I hope you didn't take my post too seriously.

No matter what, you are asking for opinions. People can also give distortion figures and response graphs which really won't tell you much either. The XT25's seem to be very nice tweeters based on what people say. Does that mean i'll like them?, maybe. Don't discount a tweeter based on material either, I have liked hard domes and soft domes for different reasons, I don't prefer one or the other in particular. I get what you are saying, You want to install, tune, and listen. 

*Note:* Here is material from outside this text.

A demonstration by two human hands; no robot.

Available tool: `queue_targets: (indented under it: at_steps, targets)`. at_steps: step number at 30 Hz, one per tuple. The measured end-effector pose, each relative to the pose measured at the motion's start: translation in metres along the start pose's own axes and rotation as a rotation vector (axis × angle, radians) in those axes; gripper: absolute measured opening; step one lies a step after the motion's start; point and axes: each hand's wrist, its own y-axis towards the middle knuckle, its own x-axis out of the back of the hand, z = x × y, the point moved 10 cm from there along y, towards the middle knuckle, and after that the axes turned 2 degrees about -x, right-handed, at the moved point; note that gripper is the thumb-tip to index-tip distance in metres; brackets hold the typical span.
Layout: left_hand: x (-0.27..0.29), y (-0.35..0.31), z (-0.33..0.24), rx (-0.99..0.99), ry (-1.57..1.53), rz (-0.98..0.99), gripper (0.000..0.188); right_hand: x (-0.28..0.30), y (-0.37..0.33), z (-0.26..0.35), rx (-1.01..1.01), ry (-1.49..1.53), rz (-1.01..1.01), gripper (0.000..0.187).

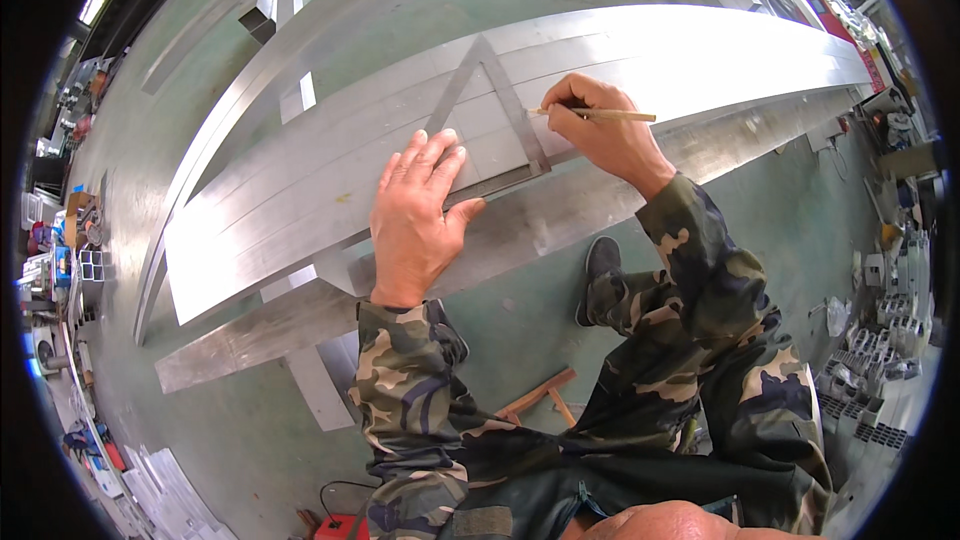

I really hope you find what you are looking for on the first shot. But here's where the addiction part comes in. You'll get it install it and tune it. Then you'll tune some more, and a little more. Something will not sound quite right. So you buy another set and tune them. Before you know it you'll have a drawer full of tweeters also. 

Get the xt's, they seem like a good bet, and the price is right.


----------



## mkeets (Oct 6, 2011)

I think large format is your best bet. Do people even do searches on their own anymore? lol. Jeeze I just googled "tweeter review diyma" and this is the first thing that pops up: 
http://www.diymobileaudio.com/forum...parisons/7256-diyma-tweeter-reviews-more.html


----------



## Spyke (Apr 20, 2012)

mkeets said:


> I think large format is your best bet. Do people even do searches on their own anymore? lol. Jeeze I just googled "tweeter review diyma" and this is the first thing that pops up:
> http://www.diymobileaudio.com/forum...parisons/7256-diyma-tweeter-reviews-more.html


Why is large format his best bet? 

This test is b.s. imo. Don't get me wrong, the guy did a great job. He got a wide range of tweeters. He made sure the listening area was well damped. He listened to specified tracks. He took notes. And in the end, gave his *opinion*. There's nothing wrong with that but it's what i'm trying to say. *We all perceive sound differently.* You won't find heaven with a single purchase. It takes time, money, and patience. And that imo, is the fun part of the hobby.


----------



## mkeets (Oct 6, 2011)

Spyke said:


> Why is large format his best bet?
> 
> This test is b.s. imo. Don't get me wrong, the guy did a great job. He got a wide range of tweeters. He made sure the listening area was well damped. He listened to specified tracks. He took notes. And in the end, gave his *opinion*. There's nothing wrong with that but it's what i'm trying to say. *We all perceive sound differently.* You won't find heaven with a single purchase. It takes time, money, and patience. And that imo, is the fun part of the hobby.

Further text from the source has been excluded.